In the Shadow of Slavery: Africa’s Botanical Legacy in the Atlantic World, by Judith A. Carney and Richard Nicholas Rosomoff, has been named the winner of the Twelfth Annual Frederick Douglass Book Prize, one of the most coveted awards for the study of the African-American experience. Carney and Rosomoff will share the $25,000 award with Siddharth Kara, who won for his book, Sex Trafficking: Inside the Business of Modern Slavery (Columbia University Press). The prize is given by Yale University’s Gilder Lehrman Center for the Study of Slavery, Resistance, and Abolition, sponsored by the Gilder Lehrman Institute of American History.

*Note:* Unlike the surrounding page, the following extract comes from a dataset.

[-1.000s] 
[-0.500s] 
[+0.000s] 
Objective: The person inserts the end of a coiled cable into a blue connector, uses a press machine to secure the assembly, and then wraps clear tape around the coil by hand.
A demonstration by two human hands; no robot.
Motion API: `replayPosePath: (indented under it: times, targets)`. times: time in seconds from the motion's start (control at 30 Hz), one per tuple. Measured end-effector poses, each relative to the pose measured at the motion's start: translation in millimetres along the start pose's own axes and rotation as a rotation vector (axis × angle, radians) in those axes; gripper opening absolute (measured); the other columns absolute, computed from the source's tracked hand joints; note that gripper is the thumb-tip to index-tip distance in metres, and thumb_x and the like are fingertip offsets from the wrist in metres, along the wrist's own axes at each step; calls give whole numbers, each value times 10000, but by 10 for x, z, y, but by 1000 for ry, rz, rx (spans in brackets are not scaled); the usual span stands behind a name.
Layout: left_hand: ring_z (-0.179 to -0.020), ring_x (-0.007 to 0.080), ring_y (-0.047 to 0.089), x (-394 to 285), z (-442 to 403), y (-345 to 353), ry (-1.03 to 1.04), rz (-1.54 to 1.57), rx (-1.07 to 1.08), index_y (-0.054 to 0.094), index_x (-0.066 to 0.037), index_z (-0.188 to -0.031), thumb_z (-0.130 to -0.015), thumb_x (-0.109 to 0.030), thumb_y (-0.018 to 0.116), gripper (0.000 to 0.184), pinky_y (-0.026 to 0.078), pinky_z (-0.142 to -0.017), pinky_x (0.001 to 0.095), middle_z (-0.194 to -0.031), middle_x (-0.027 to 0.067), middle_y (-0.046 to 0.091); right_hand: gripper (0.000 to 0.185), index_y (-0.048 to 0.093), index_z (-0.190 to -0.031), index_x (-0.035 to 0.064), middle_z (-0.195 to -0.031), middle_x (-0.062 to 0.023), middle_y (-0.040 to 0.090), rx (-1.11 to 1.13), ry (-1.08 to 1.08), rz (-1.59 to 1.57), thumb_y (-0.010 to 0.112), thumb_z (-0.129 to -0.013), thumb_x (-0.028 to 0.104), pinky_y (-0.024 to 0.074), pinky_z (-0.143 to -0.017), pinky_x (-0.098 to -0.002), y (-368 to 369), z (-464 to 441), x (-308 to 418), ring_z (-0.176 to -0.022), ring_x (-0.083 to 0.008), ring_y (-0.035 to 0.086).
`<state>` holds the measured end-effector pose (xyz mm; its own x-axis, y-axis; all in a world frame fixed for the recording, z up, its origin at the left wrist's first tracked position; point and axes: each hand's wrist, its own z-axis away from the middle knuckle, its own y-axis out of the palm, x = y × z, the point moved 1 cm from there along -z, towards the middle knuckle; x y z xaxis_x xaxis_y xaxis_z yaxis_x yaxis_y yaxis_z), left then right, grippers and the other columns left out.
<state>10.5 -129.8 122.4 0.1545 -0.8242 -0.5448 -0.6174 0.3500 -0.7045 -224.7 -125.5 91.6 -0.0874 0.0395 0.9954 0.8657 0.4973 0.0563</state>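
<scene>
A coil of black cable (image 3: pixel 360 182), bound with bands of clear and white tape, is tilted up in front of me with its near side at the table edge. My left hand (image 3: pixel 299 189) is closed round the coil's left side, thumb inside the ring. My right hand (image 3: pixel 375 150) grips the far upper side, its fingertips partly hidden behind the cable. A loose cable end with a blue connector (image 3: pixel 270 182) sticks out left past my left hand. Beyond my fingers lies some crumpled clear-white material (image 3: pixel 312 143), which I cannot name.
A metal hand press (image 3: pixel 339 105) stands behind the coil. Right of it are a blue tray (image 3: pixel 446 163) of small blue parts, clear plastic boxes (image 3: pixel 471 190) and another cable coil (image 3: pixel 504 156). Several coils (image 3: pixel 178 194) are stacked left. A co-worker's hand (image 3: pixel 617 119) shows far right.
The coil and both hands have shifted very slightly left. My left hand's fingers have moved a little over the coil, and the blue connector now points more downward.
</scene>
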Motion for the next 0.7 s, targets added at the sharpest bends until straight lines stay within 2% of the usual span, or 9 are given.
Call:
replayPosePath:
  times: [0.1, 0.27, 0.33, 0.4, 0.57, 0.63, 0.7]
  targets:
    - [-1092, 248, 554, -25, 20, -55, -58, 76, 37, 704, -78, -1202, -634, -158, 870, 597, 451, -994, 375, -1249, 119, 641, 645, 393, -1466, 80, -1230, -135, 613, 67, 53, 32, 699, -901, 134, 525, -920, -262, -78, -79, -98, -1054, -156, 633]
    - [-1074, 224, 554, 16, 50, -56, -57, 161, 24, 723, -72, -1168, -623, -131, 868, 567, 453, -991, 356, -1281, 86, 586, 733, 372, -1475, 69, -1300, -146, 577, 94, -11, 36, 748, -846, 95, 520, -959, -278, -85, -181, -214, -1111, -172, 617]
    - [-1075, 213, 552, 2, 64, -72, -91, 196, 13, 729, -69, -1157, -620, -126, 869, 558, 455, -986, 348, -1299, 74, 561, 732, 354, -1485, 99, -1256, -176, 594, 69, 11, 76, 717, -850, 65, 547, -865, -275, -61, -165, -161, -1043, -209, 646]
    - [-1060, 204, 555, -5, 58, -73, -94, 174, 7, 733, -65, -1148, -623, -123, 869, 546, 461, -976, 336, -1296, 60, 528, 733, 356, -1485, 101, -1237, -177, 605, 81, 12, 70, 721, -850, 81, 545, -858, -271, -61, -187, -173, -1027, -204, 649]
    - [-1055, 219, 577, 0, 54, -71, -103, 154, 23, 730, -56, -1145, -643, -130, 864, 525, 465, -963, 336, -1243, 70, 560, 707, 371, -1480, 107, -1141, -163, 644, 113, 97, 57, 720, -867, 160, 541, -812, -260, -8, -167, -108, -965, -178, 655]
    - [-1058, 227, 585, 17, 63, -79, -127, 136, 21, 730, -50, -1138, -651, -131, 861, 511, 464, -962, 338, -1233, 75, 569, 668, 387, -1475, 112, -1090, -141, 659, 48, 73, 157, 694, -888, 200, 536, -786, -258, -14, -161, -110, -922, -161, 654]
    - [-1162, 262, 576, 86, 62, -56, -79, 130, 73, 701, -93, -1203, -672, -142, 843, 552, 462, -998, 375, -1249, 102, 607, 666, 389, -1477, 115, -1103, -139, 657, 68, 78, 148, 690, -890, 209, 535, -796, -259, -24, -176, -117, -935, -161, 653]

In the Shadow of Slavery coverMartha Hodes, the 2010 Douglass Prize Jury Chair and Professor of History at New York University, said that “In the Shadow of Slavery tells the fascinating story of how enslaved Africans shaped and changed the landscape of the New World. With remarkable originality, the authors reveal how the men and women of the Middle Passage wielded their agricultural experience as part of the unending struggle to control their own lives. Interpreting archival evidence with both rigor and creativity, Carney and Rosomoff explore the provisioning of slave ships, the transfer and diffusion of African horticultural knowledge, the botanical gardens of slaves, and the gastronomic legacies of black slavery, among many other intriguing topics. Comprehensive and compelling, this is a work of truly global dimensions that narrates the ordeal of enslavement as a simultaneous story of food, memory, and survival.”

The award is named for Frederick Douglass (1818–1895), the man who escaped slavery and emerged as one of the great American abolitionists, reformers, writers, and orators of the nineteenth century. It is the most generous history prize in its field, awarding $25,000 annually to the year’s best non-fiction book on slavery, resistance, and/or abolition.